§ WHAT TO PRODUCE: For this listing, the lines between the one holding "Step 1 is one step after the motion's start" and the one holding "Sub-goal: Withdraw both", inclusive, must be set down exactly.

<<<<

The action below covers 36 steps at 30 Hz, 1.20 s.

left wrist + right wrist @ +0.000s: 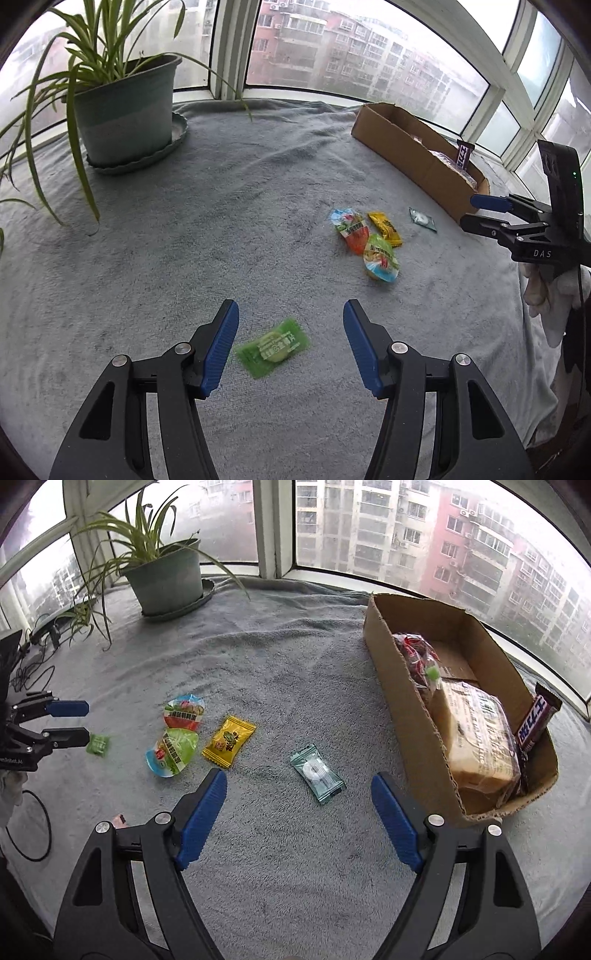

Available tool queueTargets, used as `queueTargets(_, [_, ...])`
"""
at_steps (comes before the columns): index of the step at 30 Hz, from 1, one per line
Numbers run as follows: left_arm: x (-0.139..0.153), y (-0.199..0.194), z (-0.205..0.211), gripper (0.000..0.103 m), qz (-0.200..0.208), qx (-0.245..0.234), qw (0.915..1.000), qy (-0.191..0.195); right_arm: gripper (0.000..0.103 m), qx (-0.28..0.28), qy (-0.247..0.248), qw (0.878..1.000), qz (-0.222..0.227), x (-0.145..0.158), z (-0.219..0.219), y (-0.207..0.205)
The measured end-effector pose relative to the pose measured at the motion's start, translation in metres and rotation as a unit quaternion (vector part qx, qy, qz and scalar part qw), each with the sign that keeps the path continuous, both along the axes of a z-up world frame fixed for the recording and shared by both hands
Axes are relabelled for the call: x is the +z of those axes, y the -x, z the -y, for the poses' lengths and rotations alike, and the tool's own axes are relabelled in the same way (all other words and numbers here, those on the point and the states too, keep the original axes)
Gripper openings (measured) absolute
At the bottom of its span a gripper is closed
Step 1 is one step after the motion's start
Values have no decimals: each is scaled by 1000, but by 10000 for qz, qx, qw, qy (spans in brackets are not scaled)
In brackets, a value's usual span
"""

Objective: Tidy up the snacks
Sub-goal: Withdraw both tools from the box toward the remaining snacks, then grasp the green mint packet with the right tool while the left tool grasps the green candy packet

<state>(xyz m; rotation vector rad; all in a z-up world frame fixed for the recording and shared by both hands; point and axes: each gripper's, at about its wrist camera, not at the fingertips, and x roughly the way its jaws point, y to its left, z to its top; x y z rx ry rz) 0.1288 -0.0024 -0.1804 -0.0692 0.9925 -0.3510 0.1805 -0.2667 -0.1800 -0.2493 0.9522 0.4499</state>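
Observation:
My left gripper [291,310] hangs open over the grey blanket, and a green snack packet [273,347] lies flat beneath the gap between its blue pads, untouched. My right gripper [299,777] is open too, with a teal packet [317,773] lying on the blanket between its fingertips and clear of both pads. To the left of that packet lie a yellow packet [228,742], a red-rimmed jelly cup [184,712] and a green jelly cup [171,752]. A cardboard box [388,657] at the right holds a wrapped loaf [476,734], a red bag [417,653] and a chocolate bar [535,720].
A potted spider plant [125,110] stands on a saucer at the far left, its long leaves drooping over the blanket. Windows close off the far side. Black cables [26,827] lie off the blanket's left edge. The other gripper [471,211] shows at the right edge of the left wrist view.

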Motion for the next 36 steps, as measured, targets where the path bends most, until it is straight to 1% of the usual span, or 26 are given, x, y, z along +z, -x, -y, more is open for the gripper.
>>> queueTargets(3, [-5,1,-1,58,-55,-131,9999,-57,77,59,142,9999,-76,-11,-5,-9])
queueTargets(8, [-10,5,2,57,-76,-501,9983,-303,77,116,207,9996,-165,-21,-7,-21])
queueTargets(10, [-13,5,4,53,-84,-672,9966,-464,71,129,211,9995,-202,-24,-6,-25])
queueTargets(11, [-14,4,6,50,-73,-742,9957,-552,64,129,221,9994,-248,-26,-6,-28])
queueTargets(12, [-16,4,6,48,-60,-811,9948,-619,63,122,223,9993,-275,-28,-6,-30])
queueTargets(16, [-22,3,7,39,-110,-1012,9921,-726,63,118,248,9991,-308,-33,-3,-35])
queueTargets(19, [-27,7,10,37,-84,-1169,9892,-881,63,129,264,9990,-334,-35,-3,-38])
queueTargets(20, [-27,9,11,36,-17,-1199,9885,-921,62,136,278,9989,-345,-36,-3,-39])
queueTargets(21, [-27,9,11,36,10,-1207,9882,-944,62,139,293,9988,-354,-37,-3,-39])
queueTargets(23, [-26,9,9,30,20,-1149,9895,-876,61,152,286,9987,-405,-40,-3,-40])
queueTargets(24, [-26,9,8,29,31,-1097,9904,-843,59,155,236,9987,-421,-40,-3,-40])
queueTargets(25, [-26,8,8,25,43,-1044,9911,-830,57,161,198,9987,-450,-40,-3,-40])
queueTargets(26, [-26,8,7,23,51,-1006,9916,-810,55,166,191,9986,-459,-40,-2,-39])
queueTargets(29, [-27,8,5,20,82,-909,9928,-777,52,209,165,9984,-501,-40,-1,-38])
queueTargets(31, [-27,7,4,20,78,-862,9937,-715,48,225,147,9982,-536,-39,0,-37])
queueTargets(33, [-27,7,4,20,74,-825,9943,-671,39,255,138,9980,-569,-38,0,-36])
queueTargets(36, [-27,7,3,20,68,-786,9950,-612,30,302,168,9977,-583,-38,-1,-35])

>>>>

§ ANSWER TO THIS PROBLEM:
Step 1 is one step after the motion's start
Values have no decimals: each is scaled by 1000, but by 10000 for qz, qx, qw, qy (spans in brackets are not scaled)
In brackets, a value's usual span
"""

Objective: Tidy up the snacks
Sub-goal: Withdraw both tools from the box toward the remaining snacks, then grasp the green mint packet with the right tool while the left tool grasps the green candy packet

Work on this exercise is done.